11/16/2013: Using Pig with Accumulo (building on Jason Trost's work)
https://github.com/medined/accumulo-pig shows how to use Accumulo as a simple source for Apache Pig. (By the way, I haven't tested writing to Accumulo yet)
After the quick setup, you'll be able to read from Accumulo using a script like the following. The '\' character represents a line continuation. Be careful with your security because the password is sent via plain text. And stored in your history buffer.

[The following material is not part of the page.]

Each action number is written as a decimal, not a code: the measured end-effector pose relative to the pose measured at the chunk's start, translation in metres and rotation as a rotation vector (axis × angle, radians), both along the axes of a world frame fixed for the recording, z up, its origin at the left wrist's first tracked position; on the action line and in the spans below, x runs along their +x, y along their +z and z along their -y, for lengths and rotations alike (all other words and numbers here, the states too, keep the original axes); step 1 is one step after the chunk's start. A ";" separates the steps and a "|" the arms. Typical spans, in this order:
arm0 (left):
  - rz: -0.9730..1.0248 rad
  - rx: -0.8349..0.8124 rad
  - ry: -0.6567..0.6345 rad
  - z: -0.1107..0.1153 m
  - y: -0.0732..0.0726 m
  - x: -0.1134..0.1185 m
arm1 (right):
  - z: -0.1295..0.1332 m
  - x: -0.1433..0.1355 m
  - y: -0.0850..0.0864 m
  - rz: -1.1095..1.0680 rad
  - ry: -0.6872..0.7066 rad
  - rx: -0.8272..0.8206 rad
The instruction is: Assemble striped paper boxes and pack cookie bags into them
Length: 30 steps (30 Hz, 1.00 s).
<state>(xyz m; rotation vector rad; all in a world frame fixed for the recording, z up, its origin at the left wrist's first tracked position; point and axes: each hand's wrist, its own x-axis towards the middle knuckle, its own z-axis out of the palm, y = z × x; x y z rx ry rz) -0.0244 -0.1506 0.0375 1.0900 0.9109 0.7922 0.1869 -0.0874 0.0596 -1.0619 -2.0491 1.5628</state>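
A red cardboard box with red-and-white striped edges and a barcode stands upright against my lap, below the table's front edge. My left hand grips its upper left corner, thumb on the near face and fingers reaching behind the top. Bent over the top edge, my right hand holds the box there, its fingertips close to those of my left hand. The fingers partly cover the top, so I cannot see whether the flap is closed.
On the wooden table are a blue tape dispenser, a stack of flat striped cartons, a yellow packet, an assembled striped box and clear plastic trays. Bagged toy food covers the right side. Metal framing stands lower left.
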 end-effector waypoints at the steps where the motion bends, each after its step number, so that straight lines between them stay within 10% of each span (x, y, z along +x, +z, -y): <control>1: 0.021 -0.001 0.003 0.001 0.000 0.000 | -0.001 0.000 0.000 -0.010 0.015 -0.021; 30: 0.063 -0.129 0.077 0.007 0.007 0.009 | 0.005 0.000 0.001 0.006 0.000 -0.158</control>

Probably this should be changed to use a property file.
pig
register /home/vagrant/accumulo_home/bin/accumulo/lib/accumulo-core.jar
register /home/vagrant/accumulo_home/bin/accumulo/lib/accumulo-fate.jar
register /home/vagrant/accumulo_home/bin/accumulo/lib/accumulo-trace.jar
register /home/vagrant/accumulo_home/bin/accumulo/lib/libthrift.jar
register /home/vagrant/accumulo_home/bin/zookeeper/zookeeper-3.4.5.jar
register /vagrant/accumulo-pig/target/accumulo-pig-1.4.0.jar
DATA = LOAD 'accumulo://people?instance=instance&user=root&password=secret\
&zookeepers=affy-master:2181&columns=attribute' \
using org.apache.accumulo.pig.AccumuloStorage() AS (row, cf, cq, cv, ts, val);
HEIGHTS = FOREACH DATA GENERATE row, cq, val;
SORTED_SET = ORDER HEIGHTS BY val DESC;
dump SORTED_SET;
11/12/2013: Using Accumulo Proxy From Python
Using Accumulo Proxy From Python
Start the Proxy Server
- Start an Accumulo cluster using https://github.com/medined/Accumulo_1_5_0_By_Vagrant
- vagrant ssh master
- cd /home/vagrant/accumulo_home/bin/accumulo/proxy
- edit proxy.properties so that instance=instance and zookeepers=affy-master:2181
- accumulo proxy -p proxy.properties
- cd /home/vagrant/software
- Download the thrift gz from http://www.apache.org/dyn/closer.cgi?path=/thrift/0.9.1/thrift-0.9.1.tar.gz
- sudo apt-get install -y libboost-dev libboost-test-dev libboost-program-options-dev libevent-dev automake libtool flex bison pkg-config g++ libssl-dev
- sudo apt-get install -y ruby-full ruby-dev librspec-ruby rake rubygems libdaemons-ruby libgemplugin-ruby mongrel
- sudo apt-get install -y python-dev python-twisted
- sudo apt-get install -y libbit-vector-perl
- tar xvfz thrift-0.9.1.tar.gz
- cd thrift-0.9.1
- ./configure
- make
- sudo make install
- thrift -version
- cd lib/py
- sudo python setup.py install
- cd /home/vagrant/software
- thrift --gen py $ACCUMULO_HOME/proxy/thrift/proxy.thrift
- cd /home/vagrant/accumulo_home/software/accumulo
- export PYTHONPATH=/home/vagrant/accumulo_home/gen-py
- python proxy/examples/python/TestClient.py